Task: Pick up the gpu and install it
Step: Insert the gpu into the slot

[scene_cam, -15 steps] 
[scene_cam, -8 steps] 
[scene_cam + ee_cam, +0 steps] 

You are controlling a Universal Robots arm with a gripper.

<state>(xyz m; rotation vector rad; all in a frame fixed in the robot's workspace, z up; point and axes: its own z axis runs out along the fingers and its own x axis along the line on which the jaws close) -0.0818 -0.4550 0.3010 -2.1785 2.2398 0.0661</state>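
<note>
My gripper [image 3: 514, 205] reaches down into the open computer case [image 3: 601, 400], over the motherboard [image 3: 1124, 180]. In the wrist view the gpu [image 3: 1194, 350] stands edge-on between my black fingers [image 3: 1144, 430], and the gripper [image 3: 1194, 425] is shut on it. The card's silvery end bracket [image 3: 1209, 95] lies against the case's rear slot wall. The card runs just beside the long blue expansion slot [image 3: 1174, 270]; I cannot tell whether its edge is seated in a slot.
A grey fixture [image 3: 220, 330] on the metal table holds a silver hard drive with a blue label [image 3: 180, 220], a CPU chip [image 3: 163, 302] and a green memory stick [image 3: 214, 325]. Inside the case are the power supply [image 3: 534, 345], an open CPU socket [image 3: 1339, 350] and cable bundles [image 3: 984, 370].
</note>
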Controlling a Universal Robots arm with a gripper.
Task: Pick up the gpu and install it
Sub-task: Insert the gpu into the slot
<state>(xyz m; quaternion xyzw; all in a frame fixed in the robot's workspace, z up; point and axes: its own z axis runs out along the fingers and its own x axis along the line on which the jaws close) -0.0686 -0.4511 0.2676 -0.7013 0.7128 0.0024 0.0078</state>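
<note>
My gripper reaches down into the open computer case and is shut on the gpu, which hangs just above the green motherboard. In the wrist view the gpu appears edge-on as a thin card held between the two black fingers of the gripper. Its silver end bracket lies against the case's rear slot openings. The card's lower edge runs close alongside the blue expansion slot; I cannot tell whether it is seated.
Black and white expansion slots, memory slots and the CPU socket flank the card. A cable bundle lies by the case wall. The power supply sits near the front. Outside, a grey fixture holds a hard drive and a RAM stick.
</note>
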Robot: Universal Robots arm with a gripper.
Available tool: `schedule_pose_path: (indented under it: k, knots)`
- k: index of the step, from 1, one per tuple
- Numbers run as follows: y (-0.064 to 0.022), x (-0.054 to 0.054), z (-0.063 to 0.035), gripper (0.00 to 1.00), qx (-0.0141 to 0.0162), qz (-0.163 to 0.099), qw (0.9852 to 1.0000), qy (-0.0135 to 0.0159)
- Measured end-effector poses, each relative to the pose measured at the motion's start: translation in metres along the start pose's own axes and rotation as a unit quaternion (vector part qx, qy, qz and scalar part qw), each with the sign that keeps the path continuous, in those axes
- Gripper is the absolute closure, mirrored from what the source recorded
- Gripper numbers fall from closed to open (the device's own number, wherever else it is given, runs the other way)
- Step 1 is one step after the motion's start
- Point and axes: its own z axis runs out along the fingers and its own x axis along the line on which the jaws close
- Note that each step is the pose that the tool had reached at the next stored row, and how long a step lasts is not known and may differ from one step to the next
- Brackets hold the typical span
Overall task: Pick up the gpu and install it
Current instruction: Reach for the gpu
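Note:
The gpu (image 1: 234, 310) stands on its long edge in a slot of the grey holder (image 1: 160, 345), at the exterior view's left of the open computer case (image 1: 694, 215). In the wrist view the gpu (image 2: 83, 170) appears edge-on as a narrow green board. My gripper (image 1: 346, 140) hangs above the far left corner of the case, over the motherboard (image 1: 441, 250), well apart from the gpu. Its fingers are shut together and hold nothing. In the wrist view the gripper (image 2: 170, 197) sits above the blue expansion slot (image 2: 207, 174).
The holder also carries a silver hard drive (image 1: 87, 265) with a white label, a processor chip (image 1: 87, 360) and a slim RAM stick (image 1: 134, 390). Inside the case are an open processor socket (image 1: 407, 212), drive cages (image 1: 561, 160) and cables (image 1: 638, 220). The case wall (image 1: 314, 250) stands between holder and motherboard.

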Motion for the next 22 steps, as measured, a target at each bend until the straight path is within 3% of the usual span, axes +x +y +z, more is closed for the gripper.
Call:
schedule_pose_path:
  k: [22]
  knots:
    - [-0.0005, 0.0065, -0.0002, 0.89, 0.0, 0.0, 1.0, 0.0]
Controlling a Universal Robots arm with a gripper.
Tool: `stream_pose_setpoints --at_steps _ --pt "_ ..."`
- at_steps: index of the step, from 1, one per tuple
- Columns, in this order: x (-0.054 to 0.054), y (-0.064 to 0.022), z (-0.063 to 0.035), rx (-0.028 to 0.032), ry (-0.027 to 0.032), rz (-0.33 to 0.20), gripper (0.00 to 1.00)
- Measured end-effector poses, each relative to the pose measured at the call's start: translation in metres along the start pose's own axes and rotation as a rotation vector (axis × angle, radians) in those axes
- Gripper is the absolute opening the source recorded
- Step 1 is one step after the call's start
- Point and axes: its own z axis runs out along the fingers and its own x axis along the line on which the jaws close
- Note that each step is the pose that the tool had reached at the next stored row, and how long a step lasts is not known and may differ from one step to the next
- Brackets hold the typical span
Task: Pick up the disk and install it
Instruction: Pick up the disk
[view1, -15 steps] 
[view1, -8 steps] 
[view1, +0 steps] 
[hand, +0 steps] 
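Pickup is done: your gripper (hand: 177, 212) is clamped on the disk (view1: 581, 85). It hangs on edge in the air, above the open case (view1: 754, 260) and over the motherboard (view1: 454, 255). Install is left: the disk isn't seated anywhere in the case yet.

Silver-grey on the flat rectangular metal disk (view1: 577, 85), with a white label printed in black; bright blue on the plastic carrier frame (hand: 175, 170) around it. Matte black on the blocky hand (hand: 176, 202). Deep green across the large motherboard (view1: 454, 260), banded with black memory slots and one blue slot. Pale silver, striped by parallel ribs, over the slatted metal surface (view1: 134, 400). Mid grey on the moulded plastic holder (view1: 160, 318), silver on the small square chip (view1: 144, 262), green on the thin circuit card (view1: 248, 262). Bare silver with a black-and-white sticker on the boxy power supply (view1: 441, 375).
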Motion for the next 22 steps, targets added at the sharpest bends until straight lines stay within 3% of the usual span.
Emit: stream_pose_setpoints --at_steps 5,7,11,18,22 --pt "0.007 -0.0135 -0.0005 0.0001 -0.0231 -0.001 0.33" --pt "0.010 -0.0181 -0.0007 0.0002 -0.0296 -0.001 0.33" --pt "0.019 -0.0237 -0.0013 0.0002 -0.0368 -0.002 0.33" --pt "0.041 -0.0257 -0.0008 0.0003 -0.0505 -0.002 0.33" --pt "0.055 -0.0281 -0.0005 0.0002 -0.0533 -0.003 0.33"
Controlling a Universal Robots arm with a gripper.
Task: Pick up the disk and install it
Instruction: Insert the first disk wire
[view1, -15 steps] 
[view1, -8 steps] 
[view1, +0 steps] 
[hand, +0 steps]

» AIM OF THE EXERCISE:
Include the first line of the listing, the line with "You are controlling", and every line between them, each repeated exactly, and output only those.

» WRITTEN SOLUTION:
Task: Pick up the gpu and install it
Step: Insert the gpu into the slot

[scene_cam, -15 steps] 
[scene_cam, -8 steps] 
[scene_cam + ee_cam, +0 steps] 

You are controlling a Universal Robots arm with a gripper.

The reply is now complete.